Se il primo FFXIII è stato un gioco scarso dal punto di vista dell’esplorazione e del sistema di gioco, ma rilevante per quanto riguardava la caratterizzazione dei personaggi, se il secondo presentava una storia intrigante per via dei viaggi temporali ma ripetitivo a causa di zone molto simili tra loro, nel terzo troviamo un sistema di gioco del tutto innovativo, nonché la presenza di quest e negozi, ed il ritorno dell’esplorazione, di cui i vecchi fan hanno lamentato l’assenza nei precedenti capitoli.
Un’altra nota positiva si trova nella customizzazione dei vari job, meno limitata rispetto ai vari Combattente, Sentinella, Sinergista ecc…
Sebbene la storia presenti una piacevole ed intrigante ambientazione noir, in particolare nella prima parte del gioco, che ricorda a tratti l’atmosfera vissuta in Final Fantasy Type-0, è purtroppo sviluppata un po’ velocemente, impressione che ho avuto specialmente durante gli ultimi capitoli del gioco.

Oltre alla mancanza di parti hardcore, un’altra nota negativa è proprio la possibilità di utilizzare un solo personaggio, però mi rendo conto che, per come si sviluppa il gioco, sarebbe stato impossibile fare altrimenti.
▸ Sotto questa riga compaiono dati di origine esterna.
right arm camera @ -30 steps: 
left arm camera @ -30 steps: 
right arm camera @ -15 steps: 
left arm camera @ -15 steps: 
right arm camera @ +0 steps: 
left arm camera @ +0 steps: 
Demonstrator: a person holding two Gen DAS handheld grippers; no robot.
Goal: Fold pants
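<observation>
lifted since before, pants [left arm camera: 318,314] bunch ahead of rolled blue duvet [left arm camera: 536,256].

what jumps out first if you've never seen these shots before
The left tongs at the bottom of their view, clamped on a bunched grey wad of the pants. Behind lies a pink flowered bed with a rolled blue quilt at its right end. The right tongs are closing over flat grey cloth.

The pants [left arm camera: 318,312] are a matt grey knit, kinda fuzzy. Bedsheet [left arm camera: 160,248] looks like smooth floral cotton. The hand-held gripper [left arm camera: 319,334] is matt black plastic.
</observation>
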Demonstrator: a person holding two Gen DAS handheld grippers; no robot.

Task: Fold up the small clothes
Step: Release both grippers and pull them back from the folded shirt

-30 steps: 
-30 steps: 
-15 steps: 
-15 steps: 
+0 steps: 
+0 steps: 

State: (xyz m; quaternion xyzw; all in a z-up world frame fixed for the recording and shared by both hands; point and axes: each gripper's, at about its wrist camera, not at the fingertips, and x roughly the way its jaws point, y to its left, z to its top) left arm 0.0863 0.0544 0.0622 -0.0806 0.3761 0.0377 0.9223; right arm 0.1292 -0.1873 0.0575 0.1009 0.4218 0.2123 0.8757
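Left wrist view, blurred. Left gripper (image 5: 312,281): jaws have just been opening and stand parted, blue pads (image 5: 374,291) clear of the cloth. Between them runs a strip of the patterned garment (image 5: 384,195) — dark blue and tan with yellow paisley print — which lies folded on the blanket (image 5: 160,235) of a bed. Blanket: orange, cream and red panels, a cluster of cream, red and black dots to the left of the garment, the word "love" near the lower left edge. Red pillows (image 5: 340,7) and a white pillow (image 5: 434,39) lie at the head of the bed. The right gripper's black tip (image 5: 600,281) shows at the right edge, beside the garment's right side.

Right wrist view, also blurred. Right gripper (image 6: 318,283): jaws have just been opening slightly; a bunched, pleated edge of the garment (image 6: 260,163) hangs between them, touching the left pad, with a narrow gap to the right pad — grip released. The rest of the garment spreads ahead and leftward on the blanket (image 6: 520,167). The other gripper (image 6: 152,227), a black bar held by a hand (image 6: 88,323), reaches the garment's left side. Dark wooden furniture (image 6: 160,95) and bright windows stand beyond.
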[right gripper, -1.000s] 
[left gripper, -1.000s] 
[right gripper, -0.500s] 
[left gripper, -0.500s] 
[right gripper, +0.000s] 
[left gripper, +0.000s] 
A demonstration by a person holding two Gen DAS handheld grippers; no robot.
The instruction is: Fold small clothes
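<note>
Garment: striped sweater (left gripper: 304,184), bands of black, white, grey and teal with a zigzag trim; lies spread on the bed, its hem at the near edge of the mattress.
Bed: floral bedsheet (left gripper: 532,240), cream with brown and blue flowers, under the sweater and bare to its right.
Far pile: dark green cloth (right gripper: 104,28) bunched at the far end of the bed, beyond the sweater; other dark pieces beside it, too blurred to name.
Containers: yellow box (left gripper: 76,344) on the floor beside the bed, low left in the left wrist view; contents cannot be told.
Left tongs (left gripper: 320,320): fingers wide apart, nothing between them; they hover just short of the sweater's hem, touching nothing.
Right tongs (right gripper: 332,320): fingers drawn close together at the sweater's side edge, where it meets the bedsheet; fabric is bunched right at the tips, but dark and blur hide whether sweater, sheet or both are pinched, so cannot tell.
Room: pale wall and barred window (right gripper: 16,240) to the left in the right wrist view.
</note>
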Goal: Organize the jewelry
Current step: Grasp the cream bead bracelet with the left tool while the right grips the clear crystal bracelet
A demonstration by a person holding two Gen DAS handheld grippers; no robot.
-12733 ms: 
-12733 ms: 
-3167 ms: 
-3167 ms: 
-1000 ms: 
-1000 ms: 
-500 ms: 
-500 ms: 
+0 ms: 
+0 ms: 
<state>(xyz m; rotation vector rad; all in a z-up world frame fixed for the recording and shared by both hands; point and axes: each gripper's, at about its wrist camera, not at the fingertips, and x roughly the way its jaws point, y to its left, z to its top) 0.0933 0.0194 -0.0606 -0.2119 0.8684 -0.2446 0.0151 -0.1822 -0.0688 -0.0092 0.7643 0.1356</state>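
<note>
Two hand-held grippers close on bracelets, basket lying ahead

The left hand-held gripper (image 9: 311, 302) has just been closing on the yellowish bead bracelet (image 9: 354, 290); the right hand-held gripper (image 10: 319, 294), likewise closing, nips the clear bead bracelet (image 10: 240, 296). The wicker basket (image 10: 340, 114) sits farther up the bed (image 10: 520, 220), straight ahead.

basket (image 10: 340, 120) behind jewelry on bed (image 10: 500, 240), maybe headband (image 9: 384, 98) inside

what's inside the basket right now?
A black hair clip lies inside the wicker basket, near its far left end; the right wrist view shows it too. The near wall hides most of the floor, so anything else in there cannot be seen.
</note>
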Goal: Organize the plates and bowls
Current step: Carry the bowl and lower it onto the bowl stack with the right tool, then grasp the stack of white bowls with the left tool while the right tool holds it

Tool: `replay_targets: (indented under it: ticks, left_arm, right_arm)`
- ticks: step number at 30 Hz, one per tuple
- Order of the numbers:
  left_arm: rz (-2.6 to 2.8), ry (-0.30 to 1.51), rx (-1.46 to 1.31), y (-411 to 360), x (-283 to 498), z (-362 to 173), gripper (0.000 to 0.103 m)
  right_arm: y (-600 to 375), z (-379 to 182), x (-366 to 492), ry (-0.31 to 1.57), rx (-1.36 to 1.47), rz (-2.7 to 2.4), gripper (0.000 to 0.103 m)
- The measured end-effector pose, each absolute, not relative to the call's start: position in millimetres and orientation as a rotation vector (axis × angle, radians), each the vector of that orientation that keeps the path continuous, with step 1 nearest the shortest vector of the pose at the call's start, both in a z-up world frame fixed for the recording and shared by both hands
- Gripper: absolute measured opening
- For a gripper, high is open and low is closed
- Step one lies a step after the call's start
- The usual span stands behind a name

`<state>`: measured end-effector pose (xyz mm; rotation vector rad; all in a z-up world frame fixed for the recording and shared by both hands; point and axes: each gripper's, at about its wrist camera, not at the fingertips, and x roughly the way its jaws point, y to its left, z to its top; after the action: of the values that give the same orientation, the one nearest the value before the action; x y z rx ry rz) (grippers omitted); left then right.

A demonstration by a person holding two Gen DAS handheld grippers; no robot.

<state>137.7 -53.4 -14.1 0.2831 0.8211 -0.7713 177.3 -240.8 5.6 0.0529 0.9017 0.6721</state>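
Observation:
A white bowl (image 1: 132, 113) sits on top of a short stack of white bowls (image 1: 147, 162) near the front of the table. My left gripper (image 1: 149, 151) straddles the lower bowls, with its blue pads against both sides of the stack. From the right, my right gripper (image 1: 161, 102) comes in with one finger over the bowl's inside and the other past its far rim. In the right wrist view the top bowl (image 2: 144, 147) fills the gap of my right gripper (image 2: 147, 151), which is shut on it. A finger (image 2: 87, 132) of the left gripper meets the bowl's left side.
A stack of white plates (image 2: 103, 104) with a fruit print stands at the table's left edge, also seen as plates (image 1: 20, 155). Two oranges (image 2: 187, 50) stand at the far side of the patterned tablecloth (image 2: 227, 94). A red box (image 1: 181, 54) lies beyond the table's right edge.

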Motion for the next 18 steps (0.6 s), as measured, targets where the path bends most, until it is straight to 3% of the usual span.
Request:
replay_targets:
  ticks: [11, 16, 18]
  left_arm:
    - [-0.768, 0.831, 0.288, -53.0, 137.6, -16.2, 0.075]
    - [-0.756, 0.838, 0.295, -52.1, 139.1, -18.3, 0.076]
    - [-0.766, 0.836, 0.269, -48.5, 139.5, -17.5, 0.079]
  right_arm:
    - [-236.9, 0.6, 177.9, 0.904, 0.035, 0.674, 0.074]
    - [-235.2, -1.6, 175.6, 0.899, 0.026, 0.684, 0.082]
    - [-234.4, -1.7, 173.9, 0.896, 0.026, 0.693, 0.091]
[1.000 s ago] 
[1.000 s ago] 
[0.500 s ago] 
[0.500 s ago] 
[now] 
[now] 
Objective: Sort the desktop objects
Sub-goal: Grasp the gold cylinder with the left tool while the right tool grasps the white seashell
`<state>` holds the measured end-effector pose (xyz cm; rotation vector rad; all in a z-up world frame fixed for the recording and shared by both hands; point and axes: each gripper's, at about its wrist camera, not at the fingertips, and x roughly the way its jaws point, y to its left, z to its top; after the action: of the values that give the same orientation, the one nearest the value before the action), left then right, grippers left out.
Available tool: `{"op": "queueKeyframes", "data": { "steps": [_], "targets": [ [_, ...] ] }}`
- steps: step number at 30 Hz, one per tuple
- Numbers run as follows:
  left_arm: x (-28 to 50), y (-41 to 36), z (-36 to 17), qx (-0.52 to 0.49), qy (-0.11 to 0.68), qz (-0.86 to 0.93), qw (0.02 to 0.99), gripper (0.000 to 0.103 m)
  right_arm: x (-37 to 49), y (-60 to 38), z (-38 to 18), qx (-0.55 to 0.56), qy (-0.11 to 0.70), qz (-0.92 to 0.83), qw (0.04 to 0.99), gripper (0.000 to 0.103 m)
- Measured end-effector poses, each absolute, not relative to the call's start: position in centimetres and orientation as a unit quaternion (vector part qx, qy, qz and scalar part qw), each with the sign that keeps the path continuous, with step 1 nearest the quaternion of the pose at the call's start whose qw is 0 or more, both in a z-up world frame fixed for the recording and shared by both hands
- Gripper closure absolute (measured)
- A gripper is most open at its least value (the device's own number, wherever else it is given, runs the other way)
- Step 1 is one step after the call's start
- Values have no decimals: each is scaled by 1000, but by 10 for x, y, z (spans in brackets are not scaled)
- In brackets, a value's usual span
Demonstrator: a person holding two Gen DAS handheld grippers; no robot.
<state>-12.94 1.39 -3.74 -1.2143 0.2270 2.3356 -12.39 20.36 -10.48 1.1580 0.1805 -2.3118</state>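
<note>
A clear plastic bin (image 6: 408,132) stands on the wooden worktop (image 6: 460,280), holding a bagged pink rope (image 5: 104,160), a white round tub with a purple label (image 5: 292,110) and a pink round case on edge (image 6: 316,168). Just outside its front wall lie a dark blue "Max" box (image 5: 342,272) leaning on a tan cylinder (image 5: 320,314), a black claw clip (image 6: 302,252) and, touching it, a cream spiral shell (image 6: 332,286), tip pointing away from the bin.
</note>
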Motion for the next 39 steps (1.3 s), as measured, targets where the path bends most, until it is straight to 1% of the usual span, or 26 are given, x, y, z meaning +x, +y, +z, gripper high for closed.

Diciamo che questo è forse il riscatto di una Lightning messa in secondo piano nel primo FFXIII ed eletta a “divinità” inutilizzabile nel secondo (un po’ quello che è successo con MGS2, dove Snake era una leggenda che il giocatore non poteva permettersi di utilizzare).

In conclusione, se dovessi riassumere l’intera esperienza Final Fantasy XIII, estraendo da ogni gioco gli elementi più rilevanti, potrei dire con certezza di essermi trovato di fronte ad un capitolo della saga Final Fantasy più che meritevole. Non mi sento però di classificare Lightning Returns tra i migliori Final Fantasy mai giocati, nonostante sia sicuramente una bella esperienza di gioco da vivere ed un piccolo riscatto finale per la Square Enix nei confronti di chi credeva che metter nuovamente mano su un gioco finito e completo come Final Fantasy XIII avrebbe causato un disastro della portata di FFX-2.

Da qui in poi lascio a voi la parola, tra poco più di un mese saprete darci i vostri pareri! A me non resta che augurarvi un “buon” Lightning Returns, conclusione della tormentata saga di Final Fantasy XIII.